Pubblicato: 17/07/2026 15:03

Nuovo richiamo alimentare segnalato sul sito del Ministero della Salute. L’allerta riguarda diversi formaggi di capra a latte crudo a marchio Capriss, ritirati in via precauzionale per la possibile presenza di Escherichia coli STEC, batteri produttori della tossina Shiga.
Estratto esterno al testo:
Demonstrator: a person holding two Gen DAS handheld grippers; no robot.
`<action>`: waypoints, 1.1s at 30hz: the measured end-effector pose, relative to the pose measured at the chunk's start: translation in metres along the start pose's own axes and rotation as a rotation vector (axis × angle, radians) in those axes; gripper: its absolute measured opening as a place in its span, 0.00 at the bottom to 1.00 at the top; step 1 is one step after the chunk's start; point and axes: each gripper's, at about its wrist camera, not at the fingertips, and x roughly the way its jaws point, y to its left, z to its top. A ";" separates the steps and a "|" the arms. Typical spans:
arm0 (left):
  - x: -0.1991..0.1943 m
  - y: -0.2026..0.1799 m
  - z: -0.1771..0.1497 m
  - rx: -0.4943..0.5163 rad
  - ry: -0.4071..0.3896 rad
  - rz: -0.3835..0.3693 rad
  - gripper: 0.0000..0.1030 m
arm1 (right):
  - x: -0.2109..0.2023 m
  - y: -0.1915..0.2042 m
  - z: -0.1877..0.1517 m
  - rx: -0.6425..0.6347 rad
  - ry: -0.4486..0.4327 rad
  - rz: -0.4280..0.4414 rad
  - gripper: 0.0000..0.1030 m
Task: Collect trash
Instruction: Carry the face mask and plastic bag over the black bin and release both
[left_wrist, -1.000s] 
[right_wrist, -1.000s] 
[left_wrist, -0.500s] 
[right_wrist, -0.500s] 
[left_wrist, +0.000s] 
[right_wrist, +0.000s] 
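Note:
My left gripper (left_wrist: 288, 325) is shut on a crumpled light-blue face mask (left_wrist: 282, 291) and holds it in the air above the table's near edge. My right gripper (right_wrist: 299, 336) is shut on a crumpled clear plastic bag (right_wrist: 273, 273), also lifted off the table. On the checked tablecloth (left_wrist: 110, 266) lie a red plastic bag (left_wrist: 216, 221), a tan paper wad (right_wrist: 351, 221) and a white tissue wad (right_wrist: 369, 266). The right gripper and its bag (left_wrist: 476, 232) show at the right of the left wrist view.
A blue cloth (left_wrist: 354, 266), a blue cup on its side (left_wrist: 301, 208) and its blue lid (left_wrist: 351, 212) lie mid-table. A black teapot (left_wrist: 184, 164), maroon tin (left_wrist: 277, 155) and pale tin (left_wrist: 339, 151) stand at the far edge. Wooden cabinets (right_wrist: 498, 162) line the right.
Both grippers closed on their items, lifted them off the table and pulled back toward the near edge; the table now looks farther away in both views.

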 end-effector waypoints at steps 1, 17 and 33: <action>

I prodotti interessati dal richiamo sono Atio, Capreggio, Dublè, Robiola e Formaggella. Il Ministero invita i consumatori a non consumare i formaggi appartenenti ai lotti indicati e a restituirli al punto vendita dove sono stati acquistati.

I prodotti sono stati realizzati da Capriss, nello stabilimento di Alseno, in provincia di Piacenza (marchio di identificazione IT N 275 U CE). Il richiamo è stato disposto esclusivamente per specifici lotti e date di scadenza.

Nel dettaglio, il richiamo riguarda il Dublè (lotto del 4 giugno 2026, con scadenze 24 luglio, 1 agosto e 2 agosto 2026, confezione da 200 grammi), la Robiola (lotto del 26 giugno 2026, scadenza 3 agosto 2026, confezione da 300 grammi) e la Formaggella (lotto del 10 aprile 2026, con scadenze 19 luglio e 1 agosto 2026, confezione da 500 grammi).

Sono inoltre interessati il Capreggio (lotto del 15 giugno 2026, scadenza 1 agosto 2026, confezione da 300 grammi) e l’Atio (lotto del 14 marzo 2026, con scadenze 1 e 2 agosto 2026, confezione da 2 chilogrammi).

L’Escherichia coli è un batterio normalmente presente nell’intestino umano e, nella maggior parte dei casi, innocuo. Alcuni ceppi, come quelli produttori della tossina Shiga (STEC), possono però provocare infezioni anche gravi.

Secondo l’Istituto Superiore di Sanità, l’infezione da STEC può causare forti dolori addominali, diarrea, spesso con presenza di sangue, e vomito. Nella maggior parte dei casi la guarigione avviene spontaneamente, ma nei soggetti più fragili, come i bambini, possono verificarsi complicanze importanti.

Per questo motivo il Ministero della Salute raccomanda, a scopo precauzionale, di non consumare i prodotti appartenenti ai lotti richiamati. Chi li avesse già acquistati è invitato a riportarli al negozio dove sono stati comprati per ottenere le indicazioni previste dal punto vendita.

Il richiamo rientra nelle ordinarie procedure di tutela della sicurezza alimentare, adottate per ridurre qualsiasi potenziale rischio per i consumatori e garantire il rapido ritiro dei prodotti non conformi dal mercato.